Once again excluding the middle, Morris’s conclusion boils down to, “war is the health of peace.” George Orwell, who in 1984 had that book’s propaganda-spewing, war-mongering, totalitarian state trumpet the motto, “War is peace, freedom is slavery, ignorance is strength,” would be smiling wryly if alive today, and perhaps might even write Morris in as an aspiring functionary in the Ministry of Truth.
Now that we have Morris’s war apologia dismantled, let us see how its key components are built defectively and completely malfunction.
Morris writes that “organized societies”:
“…have greatly reduced the risk that their members will die violently. These better organized societies also have created the conditions for higher living standards and economic growth.”
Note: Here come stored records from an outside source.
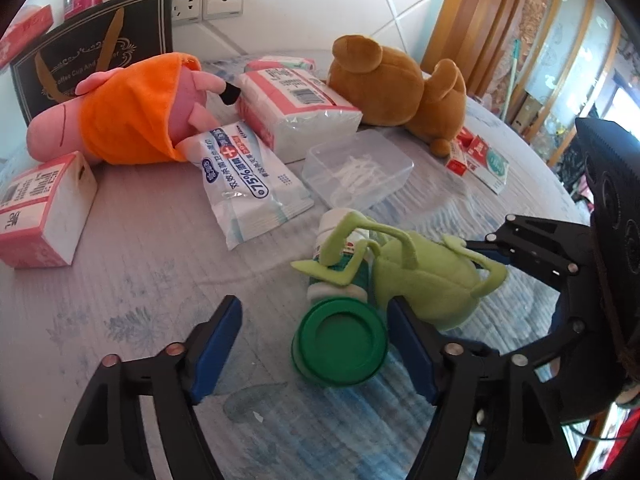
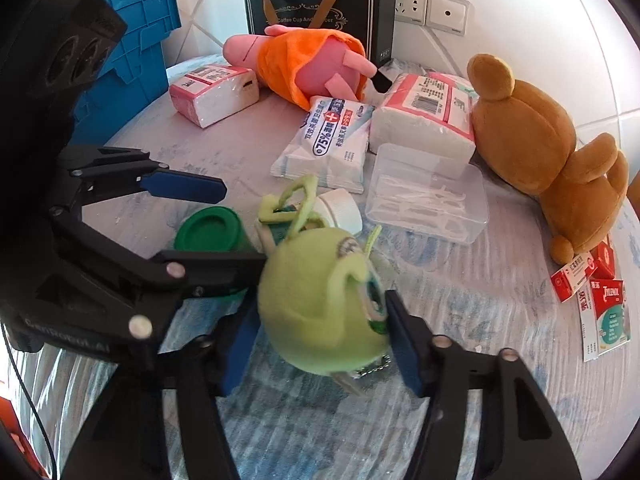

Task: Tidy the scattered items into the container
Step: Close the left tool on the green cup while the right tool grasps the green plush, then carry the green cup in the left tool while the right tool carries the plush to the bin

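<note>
Tidying looks barely begun in the left wrist view: pig toy (image 1: 120,112), tissue packs (image 1: 296,108), wipes (image 1: 252,176) and bear (image 1: 396,88) lie beyond the green jar (image 1: 340,344), which sits between the left gripper (image 1: 316,344) pads, only the right pad touching, so not yet clamped. Beyond the jar, the clear box (image 1: 356,168) holds only white picks. In the right wrist view, the right gripper (image 2: 320,344) is clamped on the green plush (image 2: 320,304) just beside the jar, and the blue crate (image 2: 132,40), far beyond it, hides its inside.
</note>
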The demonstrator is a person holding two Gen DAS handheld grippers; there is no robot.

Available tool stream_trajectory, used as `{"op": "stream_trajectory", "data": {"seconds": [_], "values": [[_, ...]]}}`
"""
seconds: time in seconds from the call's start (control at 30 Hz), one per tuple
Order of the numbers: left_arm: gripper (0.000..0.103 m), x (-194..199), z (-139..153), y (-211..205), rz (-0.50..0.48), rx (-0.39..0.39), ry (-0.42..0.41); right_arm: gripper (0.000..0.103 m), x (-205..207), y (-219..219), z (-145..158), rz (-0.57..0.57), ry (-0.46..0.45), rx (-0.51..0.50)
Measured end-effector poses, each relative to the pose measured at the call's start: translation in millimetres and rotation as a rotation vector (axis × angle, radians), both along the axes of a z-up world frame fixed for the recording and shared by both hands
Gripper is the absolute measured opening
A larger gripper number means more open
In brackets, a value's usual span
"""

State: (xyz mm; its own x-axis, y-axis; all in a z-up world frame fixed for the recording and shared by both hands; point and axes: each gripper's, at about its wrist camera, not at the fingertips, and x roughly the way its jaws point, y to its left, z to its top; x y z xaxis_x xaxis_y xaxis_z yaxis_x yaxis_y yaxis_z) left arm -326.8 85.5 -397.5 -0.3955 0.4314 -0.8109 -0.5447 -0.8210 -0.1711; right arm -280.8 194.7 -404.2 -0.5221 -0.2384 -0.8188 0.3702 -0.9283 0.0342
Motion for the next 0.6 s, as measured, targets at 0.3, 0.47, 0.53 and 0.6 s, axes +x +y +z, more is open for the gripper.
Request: {"op": "stream_trajectory", "data": {"seconds": [0.3,0.47,0.53,0.6], "values": [[0.039,11.2,8.5,-0.5,-0.017,0.032,0.002,0.055,1.0,0.5,5.7,0.007,-0.006,-0.015],[0.039,16.4,17.2,-3.1,-0.017,0.044,0.016,0.055,3.7,-0.1,13.6,0.011,-0.001,-0.013],[0.039,18.7,21.0,-3.4,-0.014,0.043,0.023,0.055,5.1,0.3,18.8,0.009,0.006,-0.014],[0.039,22.1,25.2,-4.4,-0.007,0.038,0.030,0.055,6.5,1.4,23.9,0.006,0.008,-0.016]]}}
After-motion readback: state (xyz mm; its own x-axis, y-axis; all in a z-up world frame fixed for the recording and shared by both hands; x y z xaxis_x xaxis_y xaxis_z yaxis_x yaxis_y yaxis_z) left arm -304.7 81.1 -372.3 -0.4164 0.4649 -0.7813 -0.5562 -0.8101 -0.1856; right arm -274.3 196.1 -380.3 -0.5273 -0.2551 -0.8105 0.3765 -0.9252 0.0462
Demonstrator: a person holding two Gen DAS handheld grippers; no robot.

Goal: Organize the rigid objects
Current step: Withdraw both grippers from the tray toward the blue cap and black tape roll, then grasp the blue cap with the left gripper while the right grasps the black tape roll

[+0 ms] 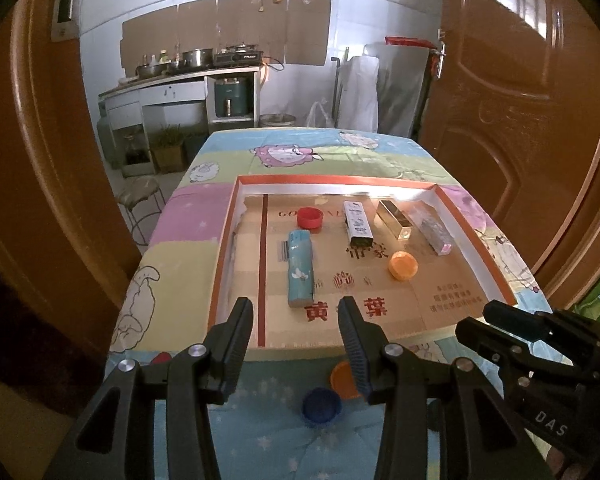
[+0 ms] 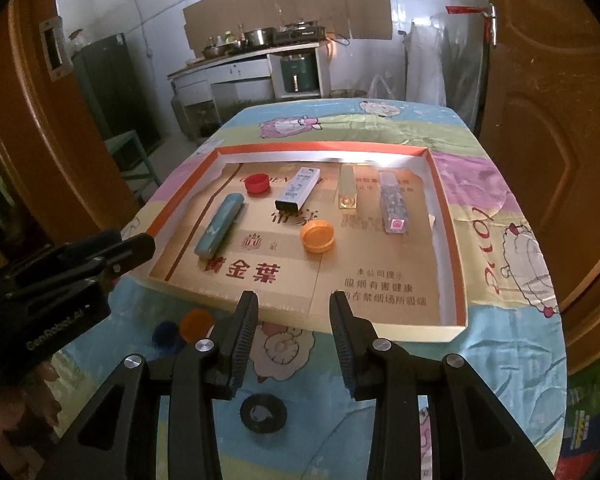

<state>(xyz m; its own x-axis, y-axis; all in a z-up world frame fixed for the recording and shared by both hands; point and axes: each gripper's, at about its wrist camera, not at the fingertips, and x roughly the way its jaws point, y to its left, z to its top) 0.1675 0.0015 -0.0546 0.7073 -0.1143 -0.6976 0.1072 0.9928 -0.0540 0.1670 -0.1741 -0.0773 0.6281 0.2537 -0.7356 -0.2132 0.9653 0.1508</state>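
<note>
— Six items sit in the shallow box (image 2: 446,216): teal tube (image 2: 219,225), red cap (image 2: 257,182), white case (image 2: 298,189), orange cap (image 2: 317,234), gold bar (image 2: 347,190), clear box (image 2: 393,207).
— And on the tabletop (image 2: 500,344)?
— Left gripper (image 1: 296,312) released, empty, above the blue cap (image 1: 321,405); right gripper (image 2: 294,308) parted too.

In the tray (image 2: 446,216) lie four boxes (image 2: 298,189) and two caps (image 2: 317,235); before it, on the cloth, sit two more caps (image 2: 196,323) and a ring (image 2: 263,413).
</note>
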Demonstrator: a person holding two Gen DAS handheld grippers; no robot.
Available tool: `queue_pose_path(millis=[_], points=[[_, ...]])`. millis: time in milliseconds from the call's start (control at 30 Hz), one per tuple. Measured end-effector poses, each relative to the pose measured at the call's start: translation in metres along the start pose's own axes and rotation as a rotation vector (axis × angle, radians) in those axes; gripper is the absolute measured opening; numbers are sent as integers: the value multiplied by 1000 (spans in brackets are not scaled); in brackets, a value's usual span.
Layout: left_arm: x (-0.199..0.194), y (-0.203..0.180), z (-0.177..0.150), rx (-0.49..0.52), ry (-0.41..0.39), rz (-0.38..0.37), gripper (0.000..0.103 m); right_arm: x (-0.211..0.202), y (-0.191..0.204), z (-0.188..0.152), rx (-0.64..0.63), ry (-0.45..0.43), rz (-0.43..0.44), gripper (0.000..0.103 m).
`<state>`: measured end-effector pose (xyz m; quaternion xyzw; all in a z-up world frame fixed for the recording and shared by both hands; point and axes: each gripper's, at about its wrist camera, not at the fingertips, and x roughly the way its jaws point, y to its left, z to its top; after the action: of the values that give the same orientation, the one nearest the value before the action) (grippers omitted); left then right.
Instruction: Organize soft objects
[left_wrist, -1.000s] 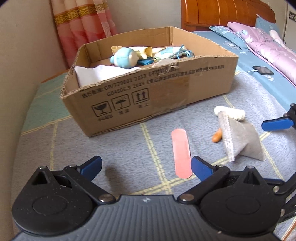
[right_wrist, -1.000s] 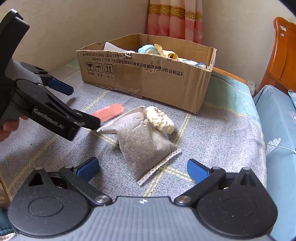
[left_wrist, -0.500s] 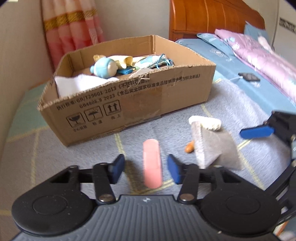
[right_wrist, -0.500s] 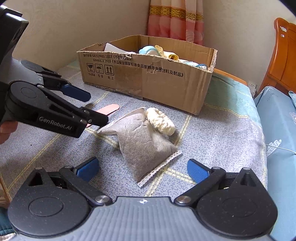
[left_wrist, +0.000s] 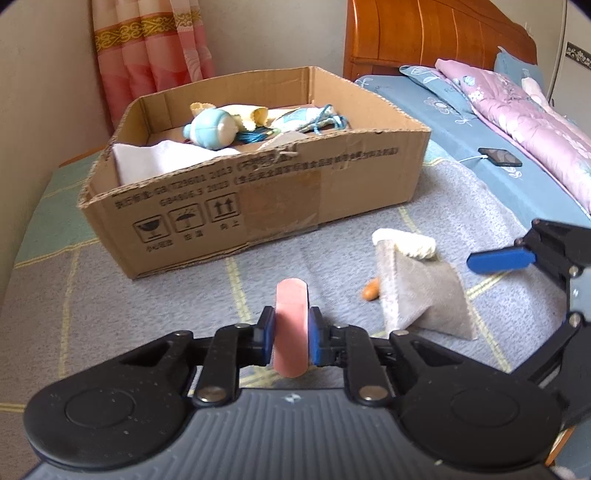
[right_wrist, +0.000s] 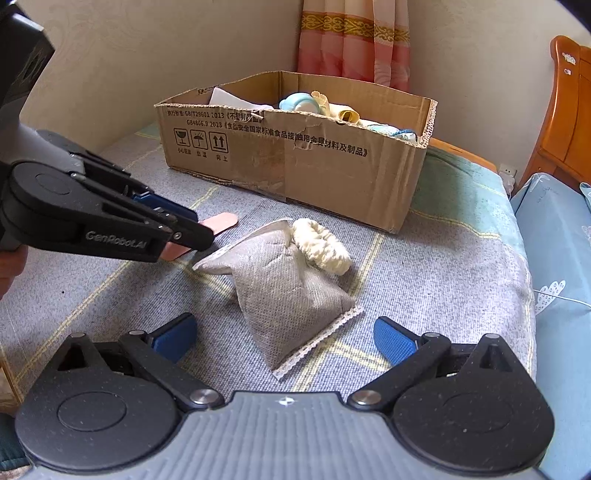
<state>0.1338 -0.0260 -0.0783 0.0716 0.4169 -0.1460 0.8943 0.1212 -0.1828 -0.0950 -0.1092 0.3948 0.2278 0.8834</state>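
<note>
My left gripper (left_wrist: 290, 328) is shut on a flat pink oblong strip (left_wrist: 291, 314) just above the grey bedcover; it also shows in the right wrist view (right_wrist: 192, 232) with the strip (right_wrist: 221, 221) poking out. A grey fabric pouch (right_wrist: 288, 291) lies in front of my open, empty right gripper (right_wrist: 284, 338), with a cream fluffy roll (right_wrist: 321, 249) against its far side. The pouch (left_wrist: 421, 295), the roll (left_wrist: 406, 243) and a small orange piece (left_wrist: 370, 290) lie to the right in the left wrist view. An open cardboard box (left_wrist: 258, 199) behind holds soft items.
The box holds a white cloth (left_wrist: 155, 162), a pale blue toy (left_wrist: 210, 129) and blue cords. A wooden headboard (left_wrist: 424, 40), a blue bed with a pink quilt (left_wrist: 524, 110) and a phone (left_wrist: 498, 157) lie right. Wall and curtain (right_wrist: 354, 44) stand behind the box.
My left gripper moved right over the pink strip, closed its jaws on it and lifted its near end. The right gripper stayed open in place.
</note>
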Motion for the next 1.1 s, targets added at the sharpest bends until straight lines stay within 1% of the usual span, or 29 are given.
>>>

This is step 1 of his argument, and it is basically sound. There is indeed a sense in which “organized societies” are necessary for prosperity and safety. High levels of production can only be achieved through economic cooperation under the division of labor, which, as the Law of Comparative Advantage shows, is incomparably more productive than isolated labor.
As more individuals are integrated more tightly into the division of labor, each individual becomes more productive and wealthy. Each individual also becomes more secure, not only from starvation, but from the threat of violence from those who are now bound to him economically. Ludwig von Mises thus regarded the greater productivity of the division of labor as the fundamental source of civilization itself. Accordingly, he gave the Law of Comparative Advantage a fittingly more momentous name, calling it the “Law of Association.”
And as Mises demonstrated in his work on economic calculation, the only way that great numbers of people can be rationally integrated in a division of labor is through a market economy, with private property and money prices.
Morris says that to make “larger societies work” violence must be suppressed. This is step 2 of his argument, and it is also basically sound. To put it more precisely, at least a degree of liberty (security of person and property) is essential for the division of labor and civilization (organized societies). Without such security, cooperation and the market would break down, and society would fragment into isolated pockets of autarkic production and a Hobbesian war of all against all.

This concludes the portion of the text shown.